=== Work to be completed ===
All of the data that follows is to be written out exactly, with images excluded.

=== Data block ===
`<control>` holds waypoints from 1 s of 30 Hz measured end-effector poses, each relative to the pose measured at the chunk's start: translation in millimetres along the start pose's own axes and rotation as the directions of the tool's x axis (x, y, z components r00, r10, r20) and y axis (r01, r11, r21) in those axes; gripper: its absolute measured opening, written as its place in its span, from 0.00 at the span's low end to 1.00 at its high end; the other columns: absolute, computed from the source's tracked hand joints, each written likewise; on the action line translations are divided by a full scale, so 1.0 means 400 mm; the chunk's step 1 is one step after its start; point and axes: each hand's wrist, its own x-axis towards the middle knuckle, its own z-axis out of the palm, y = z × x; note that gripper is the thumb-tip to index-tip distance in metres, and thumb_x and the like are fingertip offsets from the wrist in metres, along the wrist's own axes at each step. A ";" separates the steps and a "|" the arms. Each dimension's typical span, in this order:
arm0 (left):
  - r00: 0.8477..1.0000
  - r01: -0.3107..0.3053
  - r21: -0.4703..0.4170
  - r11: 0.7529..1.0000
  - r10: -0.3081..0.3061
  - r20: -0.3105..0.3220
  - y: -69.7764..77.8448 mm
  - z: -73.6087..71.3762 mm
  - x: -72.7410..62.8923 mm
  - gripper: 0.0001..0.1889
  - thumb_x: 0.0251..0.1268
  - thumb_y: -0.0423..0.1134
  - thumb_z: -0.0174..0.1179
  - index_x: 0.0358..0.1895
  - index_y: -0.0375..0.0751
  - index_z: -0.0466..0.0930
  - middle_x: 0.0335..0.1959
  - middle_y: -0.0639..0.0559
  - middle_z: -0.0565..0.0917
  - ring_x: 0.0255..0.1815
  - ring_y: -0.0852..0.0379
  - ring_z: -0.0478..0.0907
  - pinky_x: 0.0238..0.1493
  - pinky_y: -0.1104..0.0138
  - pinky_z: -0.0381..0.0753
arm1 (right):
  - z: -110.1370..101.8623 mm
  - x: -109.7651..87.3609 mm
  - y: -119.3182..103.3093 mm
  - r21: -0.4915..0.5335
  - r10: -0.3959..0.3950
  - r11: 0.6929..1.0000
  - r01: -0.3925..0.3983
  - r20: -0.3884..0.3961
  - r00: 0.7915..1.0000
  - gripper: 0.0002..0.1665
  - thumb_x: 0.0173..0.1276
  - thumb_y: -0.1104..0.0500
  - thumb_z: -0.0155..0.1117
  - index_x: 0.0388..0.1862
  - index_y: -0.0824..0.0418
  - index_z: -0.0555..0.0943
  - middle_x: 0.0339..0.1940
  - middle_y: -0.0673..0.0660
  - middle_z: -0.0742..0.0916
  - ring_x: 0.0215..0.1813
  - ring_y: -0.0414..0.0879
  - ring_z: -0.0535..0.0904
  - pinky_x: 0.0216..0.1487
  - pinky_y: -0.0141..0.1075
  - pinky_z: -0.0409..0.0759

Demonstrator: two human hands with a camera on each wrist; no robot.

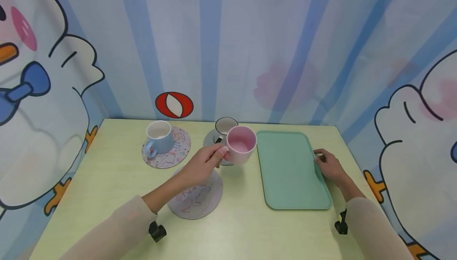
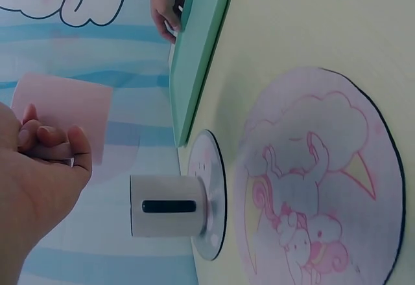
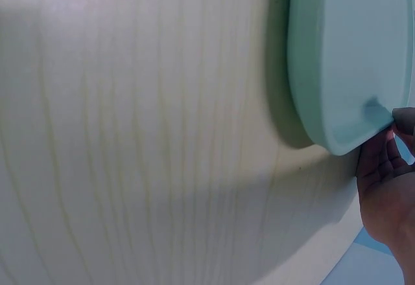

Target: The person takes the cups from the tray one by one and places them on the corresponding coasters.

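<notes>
In the head view, my left hand (image 1: 200, 166) grips a pink mug (image 1: 242, 151) by its handle and holds it upright above the table, left of the green tray (image 1: 290, 168). The left wrist view shows the fingers curled at the side of this mug (image 2: 84, 103). My right hand (image 1: 332, 168) pinches the tray's right edge. In the right wrist view the thumb is on the rim and the fingers are under the edge of the tray (image 3: 363, 58). Whether that edge is raised off the table, I cannot tell.
A light blue mug (image 1: 162, 141) stands on a round patterned mat (image 1: 183, 141) at the back left. Behind the pink mug, a white mug (image 2: 155, 191) with a black handle stands on a smaller round mat (image 2: 213, 233). Another round mat (image 1: 196, 202) lies beneath my left forearm.
</notes>
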 end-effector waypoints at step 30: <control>0.999 0.047 0.082 0.996 -0.047 -0.012 -0.119 -0.112 -0.128 0.16 0.89 0.44 0.48 0.47 0.37 0.80 0.33 0.46 0.76 0.39 0.50 0.73 0.39 0.65 0.75 | 0.002 0.002 0.003 0.012 0.001 1.000 -0.001 0.003 1.000 0.26 0.87 0.61 0.48 0.77 0.71 0.66 0.55 0.71 0.80 0.55 0.62 0.79 0.49 0.50 0.79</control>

=== Result for this exercise ===
`<control>` holds waypoints from 1 s of 30 Hz measured end-effector poses, each relative to the pose measured at the chunk's start: translation in millimetres along the start pose's own axes and rotation as the directions of the tool's x axis (x, y, z components r00, r10, r20) and y axis (r01, r11, r21) in those axes; gripper: its absolute measured opening, written as its place in its span, from 0.00 at the span's low end to 1.00 at its high end; the other columns: absolute, computed from the source's tracked hand joints, each written likewise; on the action line translations are divided by a full scale, so 1.0 means 400 mm; the chunk's step 1 is one step after its start; point and axes: each hand's wrist, its own x-axis towards the middle knuckle, its own z-axis out of the palm, y = z × x; note that gripper is the thumb-tip to index-tip distance in metres, and thumb_x and the like are fingertip offsets from the wrist in metres, along the wrist's own axes at each step. A ";" separates the steps and a "|" the arms. Each dimension's typical span, in this order:
arm0 (left):
  - r00: 0.8477..1.0000
  - r01: -0.3107..0.3053
  - r21: -0.4703..0.4170
  - r11: 0.7529..1.0000
  - r10: -0.3081..0.3061
  - r20: -0.3105..0.3220
  - y: -69.7764..77.8448 mm
  - z: -73.6087..71.3762 mm
  - x: -72.7410..62.8923 mm
  - gripper: 0.0001..0.1889
  - thumb_x: 0.0251..0.1268
  - thumb_y: -0.0423..0.1134
  - thumb_z: -0.0174..0.1179
  - index_x: 0.0358..0.1895
  - index_y: -0.0375..0.0751
  - index_z: -0.0466..0.0930
  - middle_x: 0.0335..0.1959
  - middle_y: -0.0639..0.0559
  - middle_z: -0.0565..0.0917
  - ring_x: 0.0255..0.1815
  - ring_y: -0.0852..0.0379
  - ring_z: -0.0478..0.0907
  - pinky_x: 0.0238..0.1493
  - pinky_y: -0.1104..0.0138
  - pinky_z: -0.0381..0.0753
arm1 (right):
  - z: -110.1370..101.8623 mm
  - x: -109.7651..87.3609 mm
  - y: -119.3182..103.3093 mm
  - r21: -0.4915..0.5335
  - r10: -0.3959..0.3950
  - r11: 0.6929..1.0000
  - r01: -0.3925..0.3983
  - r20: -0.3884..0.3961
  - r00: 0.7915..1.0000
  - gripper: 0.0002..0.1665
  - thumb_x: 0.0173..0.1276
  - thumb_y: -0.1104..0.0500
  - thumb_z: -0.0155..0.1117
  - index_x: 0.0388..0.1862
  - index_y: -0.0824..0.0418
  - index_z: -0.0555..0.0943
  - middle_x: 0.0339..0.1940
  - middle_y: -0.0673..0.0660
  - middle_z: -0.0742..0.0916
  - ring_x: 0.0215..0.1813
  - ring_y: -0.0414..0.0879
  - ring_z: -0.0535..0.0904
  - pinky_x: 0.0216..0.1487
  - pinky_y: -0.0141..0.1075
  - pinky_z: -0.0409..0.0759

Demonstrator: two human hands with a camera on each wrist; no robot.


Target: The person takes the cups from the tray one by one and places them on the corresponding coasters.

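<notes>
In the head view, my left hand (image 1: 200, 166) grips a pink mug (image 1: 242, 151) by its handle and holds it upright above the table, left of the green tray (image 1: 290, 168). The left wrist view shows the fingers curled at the side of this mug (image 2: 84, 103). My right hand (image 1: 332, 168) pinches the tray's right edge. In the right wrist view the thumb is on the rim and the fingers are under the edge of the tray (image 3: 363, 58). Whether that edge is raised off the table, I cannot tell.
A light blue mug (image 1: 162, 141) stands on a round patterned mat (image 1: 183, 141) at the back left. Behind the pink mug, a white mug (image 2: 155, 191) with a black handle stands on a smaller round mat (image 2: 213, 233). Another round mat (image 1: 196, 202) lies beneath my left forearm.
</notes>
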 end-effector waypoints at step 30: <control>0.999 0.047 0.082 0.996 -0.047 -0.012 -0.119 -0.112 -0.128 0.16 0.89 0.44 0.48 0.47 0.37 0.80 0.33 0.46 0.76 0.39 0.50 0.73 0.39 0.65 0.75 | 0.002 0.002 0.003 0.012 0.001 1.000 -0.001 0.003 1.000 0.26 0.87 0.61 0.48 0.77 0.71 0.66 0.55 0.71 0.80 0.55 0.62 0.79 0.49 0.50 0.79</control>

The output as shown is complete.